• [Task to complete]
Beginning with the line that contains "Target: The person", output each line below exactly through the last one, both included, and nothing else.

• [Information supplied]
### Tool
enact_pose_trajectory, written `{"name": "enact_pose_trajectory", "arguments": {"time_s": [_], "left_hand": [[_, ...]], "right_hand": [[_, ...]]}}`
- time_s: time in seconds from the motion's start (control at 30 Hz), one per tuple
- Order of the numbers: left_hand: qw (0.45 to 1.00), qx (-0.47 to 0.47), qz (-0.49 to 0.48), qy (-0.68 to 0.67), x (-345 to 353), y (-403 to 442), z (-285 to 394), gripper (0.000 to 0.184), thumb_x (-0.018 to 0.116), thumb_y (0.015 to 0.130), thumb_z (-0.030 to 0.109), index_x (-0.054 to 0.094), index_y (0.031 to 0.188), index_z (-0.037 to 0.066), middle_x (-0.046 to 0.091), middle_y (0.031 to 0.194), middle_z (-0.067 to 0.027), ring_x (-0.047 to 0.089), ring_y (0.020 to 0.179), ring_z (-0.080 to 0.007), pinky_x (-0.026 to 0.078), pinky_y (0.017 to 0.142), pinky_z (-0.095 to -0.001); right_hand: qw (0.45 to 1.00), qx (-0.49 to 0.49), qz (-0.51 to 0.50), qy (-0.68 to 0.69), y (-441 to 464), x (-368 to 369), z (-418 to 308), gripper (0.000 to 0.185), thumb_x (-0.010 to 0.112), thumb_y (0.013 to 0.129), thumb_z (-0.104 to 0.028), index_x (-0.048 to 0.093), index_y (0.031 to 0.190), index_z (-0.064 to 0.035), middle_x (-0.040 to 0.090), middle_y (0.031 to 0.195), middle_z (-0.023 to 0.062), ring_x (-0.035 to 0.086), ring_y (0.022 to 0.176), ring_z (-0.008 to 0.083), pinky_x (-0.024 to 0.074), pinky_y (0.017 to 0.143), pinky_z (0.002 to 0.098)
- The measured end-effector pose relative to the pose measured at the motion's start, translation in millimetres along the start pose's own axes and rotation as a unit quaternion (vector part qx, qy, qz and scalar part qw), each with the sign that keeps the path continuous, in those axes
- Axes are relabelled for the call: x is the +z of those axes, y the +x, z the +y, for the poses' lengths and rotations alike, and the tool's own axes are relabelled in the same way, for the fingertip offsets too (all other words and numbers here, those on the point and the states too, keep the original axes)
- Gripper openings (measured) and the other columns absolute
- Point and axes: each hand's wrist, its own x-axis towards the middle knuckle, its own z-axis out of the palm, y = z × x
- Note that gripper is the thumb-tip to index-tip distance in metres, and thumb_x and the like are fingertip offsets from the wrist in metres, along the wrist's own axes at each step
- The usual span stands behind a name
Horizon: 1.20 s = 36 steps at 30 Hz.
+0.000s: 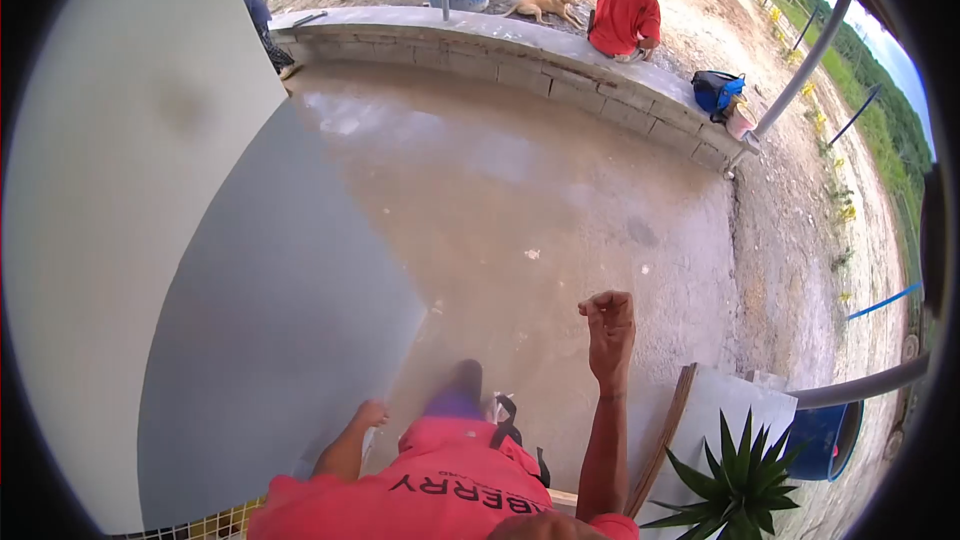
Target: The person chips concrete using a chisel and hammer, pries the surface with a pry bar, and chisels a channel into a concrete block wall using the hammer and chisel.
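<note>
My right hand is raised in front of me over the concrete floor, its fingers curled in and nothing showing in them. My left hand hangs low beside my red shirt, close to the grey lower part of the wall. Its fingers look closed; whether they hold something is too small to make out. Below the shirt one leg and a dark shoe show on the floor. A black strap hangs at my waist.
A low block wall borders the floor ahead; a person in red sits there, near a dog and a blue backpack. At right are a spiky plant, a grey board and a blue barrel.
</note>
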Motion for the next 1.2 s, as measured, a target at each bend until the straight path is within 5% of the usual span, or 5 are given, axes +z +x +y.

• [Written solution]
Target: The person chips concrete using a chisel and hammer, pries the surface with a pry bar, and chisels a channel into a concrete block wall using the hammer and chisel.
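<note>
My right hand is raised in front of me over the concrete floor, its fingers curled in and nothing showing in them. My left hand hangs low beside my red shirt, close to the grey lower part of the wall. Its fingers look closed; whether they hold something is too small to make out. Below the shirt one leg and a dark shoe show on the floor. A black strap hangs at my waist.
A low block wall borders the floor ahead; a person in red sits there, near a dog and a blue backpack. At right are a spiky plant, a grey board and a blue barrel.
</note>
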Motion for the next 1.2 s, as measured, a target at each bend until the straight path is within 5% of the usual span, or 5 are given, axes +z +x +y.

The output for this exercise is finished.